### Data shown:
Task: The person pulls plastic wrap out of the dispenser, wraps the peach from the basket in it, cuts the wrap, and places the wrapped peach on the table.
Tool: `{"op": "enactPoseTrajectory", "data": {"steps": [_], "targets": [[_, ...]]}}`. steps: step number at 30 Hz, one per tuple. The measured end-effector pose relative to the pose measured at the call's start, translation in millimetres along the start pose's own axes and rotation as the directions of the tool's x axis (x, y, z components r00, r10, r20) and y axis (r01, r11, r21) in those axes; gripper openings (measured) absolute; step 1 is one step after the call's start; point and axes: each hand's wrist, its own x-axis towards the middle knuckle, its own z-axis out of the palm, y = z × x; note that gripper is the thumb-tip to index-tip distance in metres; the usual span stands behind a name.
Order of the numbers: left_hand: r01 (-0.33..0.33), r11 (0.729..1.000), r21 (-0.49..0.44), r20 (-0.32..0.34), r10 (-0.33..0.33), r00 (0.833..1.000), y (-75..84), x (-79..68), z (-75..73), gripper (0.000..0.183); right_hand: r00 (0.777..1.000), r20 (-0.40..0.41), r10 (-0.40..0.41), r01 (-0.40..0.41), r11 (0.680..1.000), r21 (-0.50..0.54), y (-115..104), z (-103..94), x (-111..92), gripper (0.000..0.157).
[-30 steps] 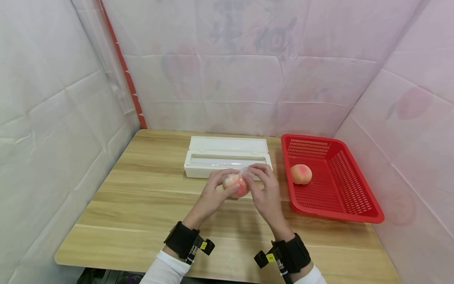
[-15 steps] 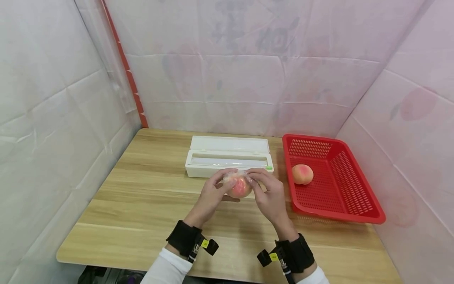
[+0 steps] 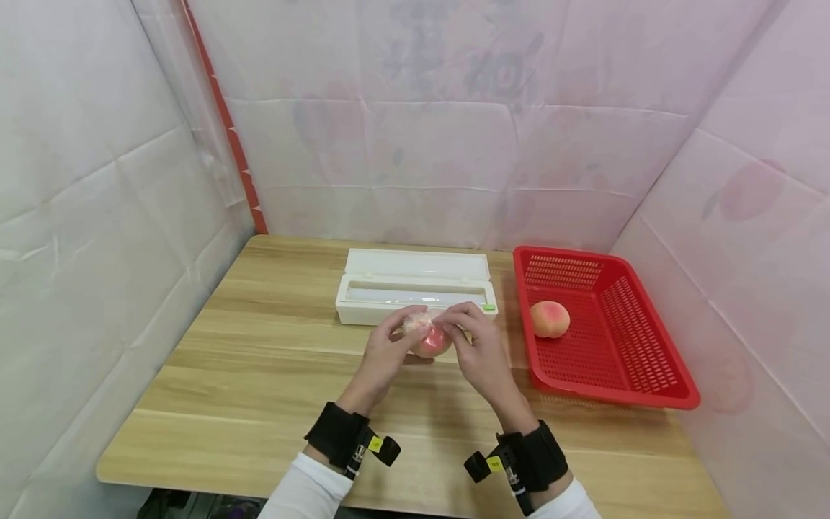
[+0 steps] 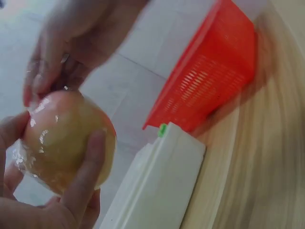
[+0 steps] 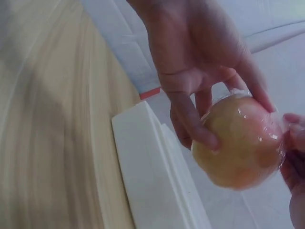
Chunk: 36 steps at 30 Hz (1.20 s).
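Note:
A peach (image 3: 431,342) wrapped in clear plastic film is held up over the table in front of the white box. My left hand (image 3: 384,353) grips it from the left, fingers and thumb curled round its side, as the right wrist view shows on the peach (image 5: 238,143). From the right, my right hand (image 3: 478,353) pinches the film at the top of the fruit. Film (image 4: 21,160) bunches in shiny wrinkles on one side of the peach in the left wrist view.
Behind the hands lies a white cling film box (image 3: 369,313), its lid (image 3: 418,264) raised and a roll inside. A red plastic basket (image 3: 616,393) on the right holds another peach (image 3: 550,319). White sheets (image 3: 421,144) surround the wooden table (image 3: 246,375).
The wrapped peach has turned slightly in my left hand. My right fingers have shifted left across its top, staying at the film.

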Motion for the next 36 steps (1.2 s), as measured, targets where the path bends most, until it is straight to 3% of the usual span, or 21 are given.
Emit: {"op": "enactPoseTrajectory", "data": {"steps": [6, 10, 15, 19, 20, 22, 24, 26, 28, 31, 34, 36], "targets": [[0.026, 0.992, -0.122, -0.027, -0.029, 0.999, 1.2, -0.3, 0.4, 0.039, 0.997, -0.038, -0.072, 0.073, 0.997, 0.024, 9.8, 3.7, -13.1, 0.02], [0.052, 0.97, -0.238, -0.016, -0.058, 0.998, 2.4, -1.2, 1.2, 0.045, 0.982, -0.093, -0.167, 0.169, 0.986, 0.013, 17.5, 12.3, -24.1, 0.03], [0.073, 0.94, -0.333, -0.033, -0.089, 0.996, 6.4, -2.2, 2.1, 0.045, 0.944, -0.065, -0.323, 0.305, 0.931, -0.201, 23.9, 28.4, -36.6, 0.043], [0.064, 0.957, -0.282, -0.064, -0.085, 0.994, 6.8, -0.8, 3.9, 0.042, 0.935, 0.022, -0.353, 0.338, 0.874, -0.35, 23.4, 36.6, -45.8, 0.051], [0.062, 0.961, -0.269, -0.07, -0.083, 0.994, 5.9, -0.4, 4.0, 0.042, 0.939, 0.044, -0.341, 0.334, 0.877, -0.347, 22.1, 36.8, -47.0, 0.052], [0.064, 0.962, -0.265, -0.079, -0.088, 0.993, 4.3, -0.1, 4.1, 0.039, 0.955, 0.082, -0.286, 0.298, 0.918, -0.262, 18.2, 34.7, -48.4, 0.054], [0.066, 0.958, -0.281, -0.081, -0.092, 0.992, 2.7, 0.0, 3.4, 0.039, 0.976, 0.074, -0.205, 0.213, 0.971, -0.113, 13.5, 29.9, -47.7, 0.057], [0.064, 0.955, -0.289, -0.074, -0.089, 0.993, 1.8, -0.5, 2.5, 0.04, 0.995, 0.036, -0.096, 0.095, 0.995, 0.032, 8.4, 23.5, -44.7, 0.058], [0.058, 0.958, -0.281, -0.055, -0.076, 0.996, 1.9, -0.9, 2.0, 0.043, 1.0, -0.009, 0.006, -0.005, 0.992, 0.127, 4.7, 18.4, -39.0, 0.058], [0.045, 0.969, -0.245, -0.029, -0.054, 0.998, 1.5, -2.3, 1.9, 0.049, 0.992, 0.005, 0.126, -0.126, 0.983, 0.134, 2.3, 16.7, -27.5, 0.058], [0.03, 0.976, -0.214, 0.001, -0.031, 1.0, 1.1, -4.4, 3.0, 0.055, 0.982, 0.085, 0.171, -0.18, 0.976, 0.121, 4.5, 21.9, -19.6, 0.062], [0.022, 0.978, -0.209, 0.015, -0.019, 1.0, 1.0, -5.9, 4.2, 0.058, 0.98, 0.115, 0.161, -0.175, 0.976, 0.127, 6.9, 25.9, -18.3, 0.064]]}}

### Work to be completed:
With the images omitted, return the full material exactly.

### Reply:
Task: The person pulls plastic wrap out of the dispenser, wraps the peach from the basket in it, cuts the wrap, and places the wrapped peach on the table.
Tool: `{"op": "enactPoseTrajectory", "data": {"steps": [_], "targets": [[_, ...]]}}`. steps: step number at 30 Hz, one per tuple. The measured end-effector pose relative to the pose measured at the call's start, translation in millimetres along the start pose's own axes and rotation as the directions of the tool's x axis (x, y, z components r00, r10, r20) and y axis (r01, r11, r21) in those axes; gripper openings (measured) absolute; step 1 is one step after the call's start; point and axes: each hand's wrist, its own x-axis towards the middle knuckle, its own z-axis out of the palm, y = z × x; note that gripper is the thumb-tip to index-tip distance in metres; the usual span stands behind a name.
Order of the numbers: left_hand: r01 (-0.33..0.33), r11 (0.729..1.000), r21 (-0.49..0.44), r20 (-0.32..0.34), r10 (-0.33..0.33), r00 (0.833..1.000), y (-75..84), x (-79..68), z (-75..73), gripper (0.000..0.183); right_hand: r00 (0.777..1.000), r20 (-0.40..0.41), r10 (-0.40..0.41), r01 (-0.40..0.41), r11 (0.680..1.000), r21 (-0.50..0.54), y (-115..104), z (-103..94), x (-111..92), gripper (0.000..0.157).
[-30 steps] 
[-15 steps] 
[+0 steps] 
[+0 steps] 
[+0 steps] 
Chunk: 36 steps at 30 Hz (1.20 s).
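Note:
A peach (image 3: 431,342) wrapped in clear plastic film is held up over the table in front of the white box. My left hand (image 3: 384,353) grips it from the left, fingers and thumb curled round its side, as the right wrist view shows on the peach (image 5: 238,143). From the right, my right hand (image 3: 478,353) pinches the film at the top of the fruit. Film (image 4: 21,160) bunches in shiny wrinkles on one side of the peach in the left wrist view.
Behind the hands lies a white cling film box (image 3: 369,313), its lid (image 3: 418,264) raised and a roll inside. A red plastic basket (image 3: 616,393) on the right holds another peach (image 3: 550,319). White sheets (image 3: 421,144) surround the wooden table (image 3: 246,375).
The wrapped peach has turned slightly in my left hand. My right fingers have shifted left across its top, staying at the film.
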
Motion for the next 36 steps (1.2 s), as measured, targets where the path bends most, until it is straight to 3% of the usual span, or 21 are given.
Emit: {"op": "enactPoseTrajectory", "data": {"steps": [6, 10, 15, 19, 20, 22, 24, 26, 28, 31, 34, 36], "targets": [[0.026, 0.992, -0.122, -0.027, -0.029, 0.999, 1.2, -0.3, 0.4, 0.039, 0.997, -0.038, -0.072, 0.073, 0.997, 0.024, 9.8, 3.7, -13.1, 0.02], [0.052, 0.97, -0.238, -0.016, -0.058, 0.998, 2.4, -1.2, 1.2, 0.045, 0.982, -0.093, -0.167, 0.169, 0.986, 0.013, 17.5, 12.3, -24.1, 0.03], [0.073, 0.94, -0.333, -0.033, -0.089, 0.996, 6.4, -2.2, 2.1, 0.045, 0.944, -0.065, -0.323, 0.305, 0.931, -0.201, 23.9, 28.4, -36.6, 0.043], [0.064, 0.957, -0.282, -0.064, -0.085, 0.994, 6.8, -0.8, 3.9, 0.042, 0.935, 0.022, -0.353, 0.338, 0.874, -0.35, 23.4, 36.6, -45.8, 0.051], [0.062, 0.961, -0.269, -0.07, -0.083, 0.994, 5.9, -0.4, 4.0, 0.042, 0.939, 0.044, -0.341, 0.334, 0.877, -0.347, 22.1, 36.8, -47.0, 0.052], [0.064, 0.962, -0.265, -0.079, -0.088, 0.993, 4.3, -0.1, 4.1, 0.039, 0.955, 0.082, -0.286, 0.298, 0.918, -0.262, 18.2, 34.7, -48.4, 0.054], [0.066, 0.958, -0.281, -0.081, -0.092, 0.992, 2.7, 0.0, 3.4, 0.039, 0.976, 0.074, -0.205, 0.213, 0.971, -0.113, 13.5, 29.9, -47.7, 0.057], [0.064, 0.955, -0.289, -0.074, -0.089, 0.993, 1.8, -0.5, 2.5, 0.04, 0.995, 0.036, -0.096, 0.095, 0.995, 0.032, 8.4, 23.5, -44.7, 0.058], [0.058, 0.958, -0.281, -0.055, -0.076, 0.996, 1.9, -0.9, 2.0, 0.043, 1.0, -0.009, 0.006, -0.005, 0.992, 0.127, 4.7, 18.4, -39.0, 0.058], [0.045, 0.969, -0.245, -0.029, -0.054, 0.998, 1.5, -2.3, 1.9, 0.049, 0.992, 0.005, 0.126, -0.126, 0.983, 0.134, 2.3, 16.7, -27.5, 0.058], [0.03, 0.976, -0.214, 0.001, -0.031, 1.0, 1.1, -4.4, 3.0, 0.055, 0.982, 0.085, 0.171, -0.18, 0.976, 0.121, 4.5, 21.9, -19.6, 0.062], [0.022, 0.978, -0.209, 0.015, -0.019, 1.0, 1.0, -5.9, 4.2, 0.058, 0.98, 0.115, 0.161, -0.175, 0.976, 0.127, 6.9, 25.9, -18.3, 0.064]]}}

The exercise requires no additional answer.